WHAT NEEDS TO BE DONE: Say how many of the lines below include the word "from", and write nothing else.

DATA SECTION:
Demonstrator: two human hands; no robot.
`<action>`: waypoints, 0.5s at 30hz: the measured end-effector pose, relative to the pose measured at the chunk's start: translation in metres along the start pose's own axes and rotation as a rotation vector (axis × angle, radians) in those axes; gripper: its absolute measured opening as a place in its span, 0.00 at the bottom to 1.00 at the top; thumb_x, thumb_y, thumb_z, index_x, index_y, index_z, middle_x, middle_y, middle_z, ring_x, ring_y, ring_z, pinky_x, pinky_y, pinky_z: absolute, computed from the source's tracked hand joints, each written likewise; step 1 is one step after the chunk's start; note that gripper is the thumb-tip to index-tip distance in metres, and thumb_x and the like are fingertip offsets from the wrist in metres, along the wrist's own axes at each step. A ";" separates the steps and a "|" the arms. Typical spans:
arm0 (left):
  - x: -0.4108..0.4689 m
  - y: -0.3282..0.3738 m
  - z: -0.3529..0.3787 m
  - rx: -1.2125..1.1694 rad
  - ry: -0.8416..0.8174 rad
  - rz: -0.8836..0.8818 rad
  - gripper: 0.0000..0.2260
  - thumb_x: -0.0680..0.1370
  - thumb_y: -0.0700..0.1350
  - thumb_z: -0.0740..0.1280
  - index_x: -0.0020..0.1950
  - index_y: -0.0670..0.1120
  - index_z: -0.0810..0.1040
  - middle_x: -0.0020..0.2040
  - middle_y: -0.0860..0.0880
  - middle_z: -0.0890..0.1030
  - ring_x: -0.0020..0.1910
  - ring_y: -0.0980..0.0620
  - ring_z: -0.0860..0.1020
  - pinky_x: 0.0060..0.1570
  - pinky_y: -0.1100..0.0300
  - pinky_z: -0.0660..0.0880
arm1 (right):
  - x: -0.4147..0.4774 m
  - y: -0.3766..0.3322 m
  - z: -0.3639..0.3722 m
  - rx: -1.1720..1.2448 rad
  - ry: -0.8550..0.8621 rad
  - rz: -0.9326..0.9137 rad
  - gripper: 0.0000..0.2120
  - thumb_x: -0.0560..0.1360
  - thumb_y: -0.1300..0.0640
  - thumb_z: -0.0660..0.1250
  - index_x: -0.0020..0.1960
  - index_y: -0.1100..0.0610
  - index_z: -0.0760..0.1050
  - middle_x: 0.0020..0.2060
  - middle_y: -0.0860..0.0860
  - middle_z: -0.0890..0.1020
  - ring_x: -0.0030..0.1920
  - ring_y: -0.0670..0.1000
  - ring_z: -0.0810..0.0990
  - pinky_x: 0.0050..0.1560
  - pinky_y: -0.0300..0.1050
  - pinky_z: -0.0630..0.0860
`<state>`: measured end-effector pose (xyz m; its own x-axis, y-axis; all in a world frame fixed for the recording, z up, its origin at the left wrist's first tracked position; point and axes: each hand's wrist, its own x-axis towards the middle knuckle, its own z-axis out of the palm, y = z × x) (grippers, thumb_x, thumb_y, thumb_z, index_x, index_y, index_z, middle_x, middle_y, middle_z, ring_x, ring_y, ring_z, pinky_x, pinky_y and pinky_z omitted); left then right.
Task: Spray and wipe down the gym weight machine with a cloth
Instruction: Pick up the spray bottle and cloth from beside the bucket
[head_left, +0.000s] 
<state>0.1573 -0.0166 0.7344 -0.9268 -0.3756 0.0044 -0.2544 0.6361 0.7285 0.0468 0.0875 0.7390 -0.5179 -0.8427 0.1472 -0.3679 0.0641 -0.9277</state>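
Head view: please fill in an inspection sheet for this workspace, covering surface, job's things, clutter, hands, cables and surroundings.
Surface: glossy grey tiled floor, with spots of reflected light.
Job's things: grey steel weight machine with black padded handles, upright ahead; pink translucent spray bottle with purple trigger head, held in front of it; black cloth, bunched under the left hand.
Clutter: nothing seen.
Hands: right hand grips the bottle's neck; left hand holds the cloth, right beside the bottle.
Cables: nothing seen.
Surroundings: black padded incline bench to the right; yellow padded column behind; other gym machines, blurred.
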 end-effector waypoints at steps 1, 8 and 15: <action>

RESPONSE: 2